The Middlesteins

 

He had her number in his hand right now and was thinking about giving her a call after the day, week, month, year, life he’d had. A few hours after his depressing coffee date with Jill—who had left in tears, though thankfully she’d waited until she got in her car for the real waterworks to start; he had seen her sobbing at the stoplight—he met his daughter, Robin, for dinner. He hadn’t seen her since he’d left his wife, only spoken with her on the phone. The kids had circled their mother and had shut him down, Benny much more than Robin, but that was to be expected.

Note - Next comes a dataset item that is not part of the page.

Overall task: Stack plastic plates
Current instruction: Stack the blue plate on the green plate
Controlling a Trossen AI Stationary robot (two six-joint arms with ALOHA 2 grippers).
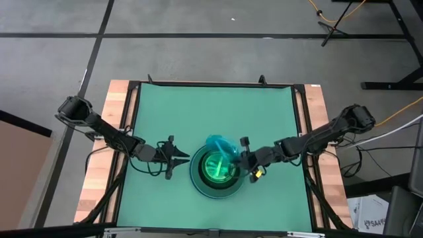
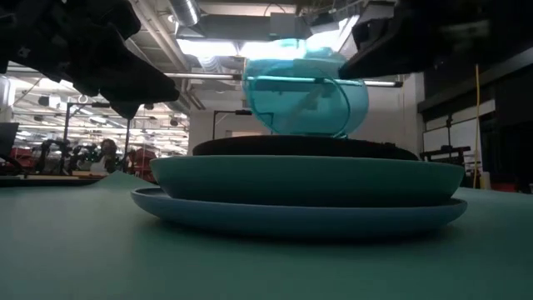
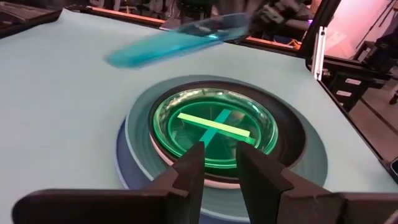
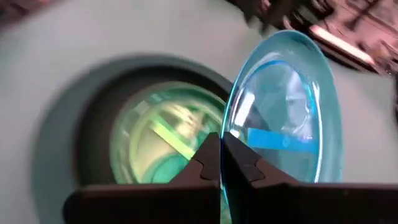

Benny’s wife, that obsessive, tightly wound, Little Miss Prim and Proper, was outraged that he had filed for divorce, as if no one had gotten divorced before, as if she knew everything there was to know about family and marriage and life, as if she were the moral arbiter of what was right and wrong when she was the one who had gotten knocked up even before she had graduated from college and she should consider herself lucky that she’d had a free ride practically since the day she had met his son. He could go on. He did not appreciate being judged.

 

“She doesn’t want you in our lives,” said Benny stiffly on the phone. “You’re my father, and I have made it clear that I will continue to have a relationship with you. I think things just need to cool off. She’ll calm down.” It was shocking to Middlestein that he would no longer be able to see his beloved grandchildren regularly. He hadn’t considered that such a thing would even be a possibility. He thought they would understand how he couldn’t live with that woman any longer. Surely they knew what he went through. Surely they could accept that he had been in pain. But they had not; they treated him as if he were a criminal, like he had murdered someone, when his wife, Edie, was the one killing herself, and taking him with her piece by piece.

 

His daughter was only slightly more reasonable, but first she had to get her anger out of the way. She had been like that since the day she was born: a screamer, a howler, and then she would slide, herky-jerky, into something resembling acceptance. He didn’t get her, he knew that much. He didn’t know why he needed to get her anyway. His father had never gotten him. Why did people need to be gotten so much? Why couldn’t they just accept that he had left his wife and respect his decision? Why did he need to justify his existence to anyone?

 

It seemed like that was all he was doing lately. What he wanted to say to his daughter was, I don’t have to explain myself to you. Up until now, he had been able to say that to her his entire life, and whether she agreed or not, he was going to take that action. Now the dynamic had changed. He needed her—what did he need her for, exactly? He needed her so that he could stay connected to his family. He needed her to speak well of him to Benny, so that he could see his grandchildren again. And, even though he shouldn’t have to explain himself to anyone, even though he was the father and she was the child and she should just listen to him, he needed to know she didn’t hate him so that he could sleep at night. Because lately he had been taking an Ambien or two before bedtime, and even sometimes mixing it with scotch, and who knew what would be next? For a while he blamed his insomnia on his new bedding. The sheets weren’t soft, the mattress too stiff. He was running out of things to blame it on, and he could not, he would not, blame it on himself.

 

They met for dinner, at a middling Thai restaurant near the train station, where his daughter, a thin girl (maybe too thin for her own good after a tubby childhood), a moody girl, a smart girl, began to rattle off his failures.

 

“She is dying, literally killing herself, and you have just abandoned her as if your life together, and her life in general, is of no consequence.”

 

She had her mother’s eyes, he noticed for the millionth time, black little balls of fury. Seeing the familiar, seeing her eyes, it had touched him; it had been sixty-plus days since he had seen anyone he was related to.